**WHAT IS REQUIRED:** Please reproduce the listing word for word. Pictures stay out.

**SUPPLIED DATA:**
++++

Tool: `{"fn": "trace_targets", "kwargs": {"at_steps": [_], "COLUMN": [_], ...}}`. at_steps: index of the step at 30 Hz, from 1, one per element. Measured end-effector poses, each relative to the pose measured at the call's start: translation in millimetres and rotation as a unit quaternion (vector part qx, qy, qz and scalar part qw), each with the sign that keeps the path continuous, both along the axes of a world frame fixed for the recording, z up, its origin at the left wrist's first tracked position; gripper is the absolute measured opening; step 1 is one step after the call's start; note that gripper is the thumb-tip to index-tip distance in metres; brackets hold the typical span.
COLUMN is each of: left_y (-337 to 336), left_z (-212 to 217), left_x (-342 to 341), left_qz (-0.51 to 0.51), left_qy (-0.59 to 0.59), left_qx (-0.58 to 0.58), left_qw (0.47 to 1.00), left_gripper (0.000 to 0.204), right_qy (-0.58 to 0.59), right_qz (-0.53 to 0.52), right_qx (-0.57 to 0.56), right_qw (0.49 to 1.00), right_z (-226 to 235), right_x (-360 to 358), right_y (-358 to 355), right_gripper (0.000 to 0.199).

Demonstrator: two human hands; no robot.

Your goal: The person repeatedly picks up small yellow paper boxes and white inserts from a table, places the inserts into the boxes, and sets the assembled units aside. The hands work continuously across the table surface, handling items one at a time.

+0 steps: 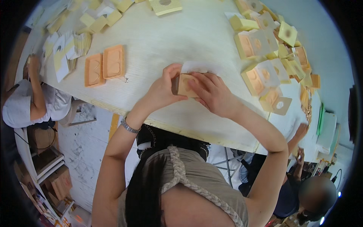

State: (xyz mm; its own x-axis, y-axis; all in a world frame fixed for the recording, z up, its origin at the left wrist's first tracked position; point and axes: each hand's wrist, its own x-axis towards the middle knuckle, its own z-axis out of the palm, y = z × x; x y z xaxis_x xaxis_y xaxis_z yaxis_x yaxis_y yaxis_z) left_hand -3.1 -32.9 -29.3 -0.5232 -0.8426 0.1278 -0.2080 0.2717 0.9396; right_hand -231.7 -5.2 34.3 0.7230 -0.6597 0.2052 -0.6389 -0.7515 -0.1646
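Observation:
Near the table's front edge, a small carton [175,85] is held between my two hands, its white lid flap [194,67] standing up on the far side. A peach tray insert [185,85] shows at the carton's opening. My left hand [163,87] is curved round the left side, thumb toward me and fingers at the far edge. Over the insert lies my right hand [215,92], its fingers bent on the peach surface and gripping the right side. The hand hides much of the insert. To the left lie two peach trays [113,62] side by side.
Open yellow cartons with peach inserts [254,80] crowd the table's right side. Folded flat cartons [68,49] are stacked at the left, with more at the far edge [165,6]. A co-worker's arm [36,89] is at left; another person [298,189] sits at lower right.

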Motion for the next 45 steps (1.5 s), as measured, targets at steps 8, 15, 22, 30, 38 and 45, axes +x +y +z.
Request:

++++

**SOLUTION TO THIS TASK:**
Tool: `{"fn": "trace_targets", "kwargs": {"at_steps": [_], "COLUMN": [_], ...}}`. at_steps: index of the step at 30 Hz, from 1, one per element. Measured end-effector poses, each relative to the pose measured at the call's start: translation in millimetres and rotation as a unit quaternion (vector part qx, qy, qz and scalar part qw), each with the sign that keeps the path continuous, both along the axes of a world frame fixed for the recording, z up, its origin at the left wrist's first tracked position; gripper is the absolute measured opening; step 1 is one step after the call's start; note that gripper is the thumb-tip to index-tip distance in metres; brackets hold the typical span.
COLUMN is each of: left_y (-337 to 336), left_z (-212 to 217), left_x (-342 to 341), left_qz (-0.51 to 0.51), left_qy (-0.59 to 0.59), left_qx (-0.58 to 0.58), left_qw (0.47 to 1.00), left_gripper (0.000 to 0.204), right_qy (-0.58 to 0.59), right_qz (-0.53 to 0.52), right_qx (-0.57 to 0.56), right_qw (0.49 to 1.00), right_z (-226 to 235), right_x (-360 to 358), right_y (-358 to 355), right_gripper (0.000 to 0.199).

Demonstrator: two human hands; no robot.

Your goal: The person repeatedly picks up small yellow paper boxes and white inserts from a table, places the inserts into the boxes, and sets the assembled units aside. The hands work continuously across the table surface, handling items one at a time.

+0 steps: 

State: (xyz mm; its own x-axis, y-axis; all in a world frame fixed for the recording, z up, its origin at the left wrist's first tracked position; point and axes: each hand's wrist, its own x-axis towards the middle knuckle, its own z-axis out of the palm, y = z × x; x y z xaxis_x xaxis_y xaxis_z yaxis_x yaxis_y yaxis_z) left_hand -3.1 -32.9 -29.3 -0.5232 -0.8426 0.1278 -0.2080 0.2717 0.9396; right_hand -231.7 -5.2 34.3 0.7230 -0.6597 0.2052 -0.6389 -0.7515 -0.1646
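Observation:
Near the table's front edge, a small carton [175,85] is held between my two hands, its white lid flap [194,67] standing up on the far side. A peach tray insert [185,85] shows at the carton's opening. My left hand [163,87] is curved round the left side, thumb toward me and fingers at the far edge. Over the insert lies my right hand [215,92], its fingers bent on the peach surface and gripping the right side. The hand hides much of the insert. To the left lie two peach trays [113,62] side by side.
Open yellow cartons with peach inserts [254,80] crowd the table's right side. Folded flat cartons [68,49] are stacked at the left, with more at the far edge [165,6]. A co-worker's arm [36,89] is at left; another person [298,189] sits at lower right.
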
Motion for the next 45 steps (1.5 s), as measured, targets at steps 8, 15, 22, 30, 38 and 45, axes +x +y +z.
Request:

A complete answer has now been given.